Now, as fertility treatment has spread, we have come to take the process for granted. On this matter, technology has moved way ahead of ethics. Are we so selfish and desperate to replicate our genes at any cost, even at the cost of the health of our own children? In the process, do we not devalue the gift of life?
Finally, doctors are becoming more vocal about the dangers of the multiple pregnancies that many have come to take for granted. In fact, the new President for the American Society for Reproductive Medicine, Dr. William E. Gibbons, says the Society is continuing to refine guidelines to reduce the incidence of multiple births.
Hospitals and insurers are also beginning to look closely at the financial costs of neonatal care stemming from in vitro that can easily approach 1 million for one child. They are considering something akin to the European model.

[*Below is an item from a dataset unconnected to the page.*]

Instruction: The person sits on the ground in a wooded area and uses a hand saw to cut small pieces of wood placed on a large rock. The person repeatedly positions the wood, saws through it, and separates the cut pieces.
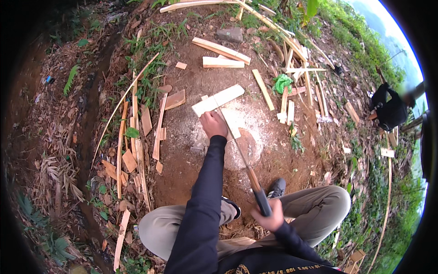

I will end with a story of a pregnancy that ends on a note different from the scenarios described above:
I am in the hospital visiting a couple who are very dear to me. Their son was born just this morning. He looks so peaceful as he sleeps. His father is holding him, snuggly wrapped in a receiving blanket. The father hands him to me. The baby begins to awaken and then responds to the gentle rhythms of my rocking him. He clenches his tiny fists and unclenches them. He puckers his lips and makes a sucking motion. He is a miracle. A perfect little human being. What does he think of this world? Does he dream? I wonder. What does he dream about? The womb? His face is angelic. He sleeps with the innocence and calm possible only in an infant. A line from Coleridge’s “Frost at Midnight comes to mind, “My babe, so beautiful, it fills my heart with tender gladness to look at thee.” What does he feel? I wonder. Hunger? Yes. Comfort? Yes. Pain? Yes. When the nurse comes in to take a blood sample, he lets out a cry. His mommy, drained from the efforts of the day and lying on the hospital bed, takes him from me. He lies against her as he nurses, hearing her familiar heartbeat, her soothing voice. He was delivered at the hospital with a perfect bill of health, according to a scale on rating infant health at time of birth, the APGAR score, named after the pediatrician first used it. Health, the nurse tells me, is directly related to birth weight and the age of gestation. The infant was full term. Unlike the types of births we seem to increasingly hear about these days as medical technology expands, there were no complications. His parents were worried, as many couples do, about their ability to conceive, but they did not join in the current rush to fertility treatment. Their result was a healthy normal child. It was not long before the little family left the hospital with him.
Unlike what fertility clinics seem to think with their numbers game that considers the premature births of twins and triplets a success, and so take risks with the health of our children, theirs is indeed a really good outcome.